WHAT THE EXERCISE ASKS. Please reproduce each line of the data below as it stands.
"""
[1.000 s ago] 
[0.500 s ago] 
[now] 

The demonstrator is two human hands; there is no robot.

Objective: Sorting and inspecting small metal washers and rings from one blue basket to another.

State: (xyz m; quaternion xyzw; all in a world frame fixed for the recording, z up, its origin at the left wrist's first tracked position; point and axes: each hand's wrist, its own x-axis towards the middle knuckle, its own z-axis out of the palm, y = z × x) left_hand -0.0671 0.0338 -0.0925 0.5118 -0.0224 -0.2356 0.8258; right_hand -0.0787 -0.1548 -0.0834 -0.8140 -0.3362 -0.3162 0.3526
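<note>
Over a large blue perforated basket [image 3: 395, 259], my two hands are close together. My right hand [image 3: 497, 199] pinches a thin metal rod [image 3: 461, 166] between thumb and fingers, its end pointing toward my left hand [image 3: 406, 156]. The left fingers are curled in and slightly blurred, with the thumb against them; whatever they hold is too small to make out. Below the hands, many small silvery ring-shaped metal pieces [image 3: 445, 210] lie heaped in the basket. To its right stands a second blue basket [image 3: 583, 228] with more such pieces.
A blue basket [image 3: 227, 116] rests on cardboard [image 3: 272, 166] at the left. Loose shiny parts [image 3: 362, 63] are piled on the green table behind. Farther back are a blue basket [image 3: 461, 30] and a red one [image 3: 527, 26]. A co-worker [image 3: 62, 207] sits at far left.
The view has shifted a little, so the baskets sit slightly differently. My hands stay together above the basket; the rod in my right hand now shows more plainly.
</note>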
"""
TASK OUTPUT.
[1.000 s ago] 
[0.500 s ago] 
[now] 

The demonstrator is two human hands; there is no robot.

Objective: Sorting and inspecting small metal washers and rings from one blue basket to another.

State: (xyz m; quaternion xyzw; all in a world frame fixed for the recording, z up, its origin at the left wrist's first tracked position; point and axes: each hand's wrist, its own x-axis towards the middle knuckle, its own z-axis out of the palm, y = z × x) left_hand -0.0671 0.0338 -0.0925 0.5118 -0.0224 -0.2356 0.8258; right_hand -0.0787 -0.1548 -0.0834 -0.8140 -0.3362 -0.3162 0.3526
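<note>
Over a large blue perforated basket [image 3: 395, 259], my two hands are close together. My right hand [image 3: 497, 199] pinches a thin metal rod [image 3: 461, 166] between thumb and fingers, its end pointing toward my left hand [image 3: 406, 156]. The left fingers are curled in and slightly blurred, with the thumb against them; whatever they hold is too small to make out. Below the hands, many small silvery ring-shaped metal pieces [image 3: 445, 210] lie heaped in the basket. To its right stands a second blue basket [image 3: 583, 228] with more such pieces.
A blue basket [image 3: 227, 116] rests on cardboard [image 3: 272, 166] at the left. Loose shiny parts [image 3: 362, 63] are piled on the green table behind. Farther back are a blue basket [image 3: 461, 30] and a red one [image 3: 527, 26]. A co-worker [image 3: 62, 207] sits at far left.
The view has shifted a little, so the baskets sit slightly differently. My hands stay together above the basket; the rod in my right hand now shows more plainly.
</note>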

The exercise is done, and no more output is needed.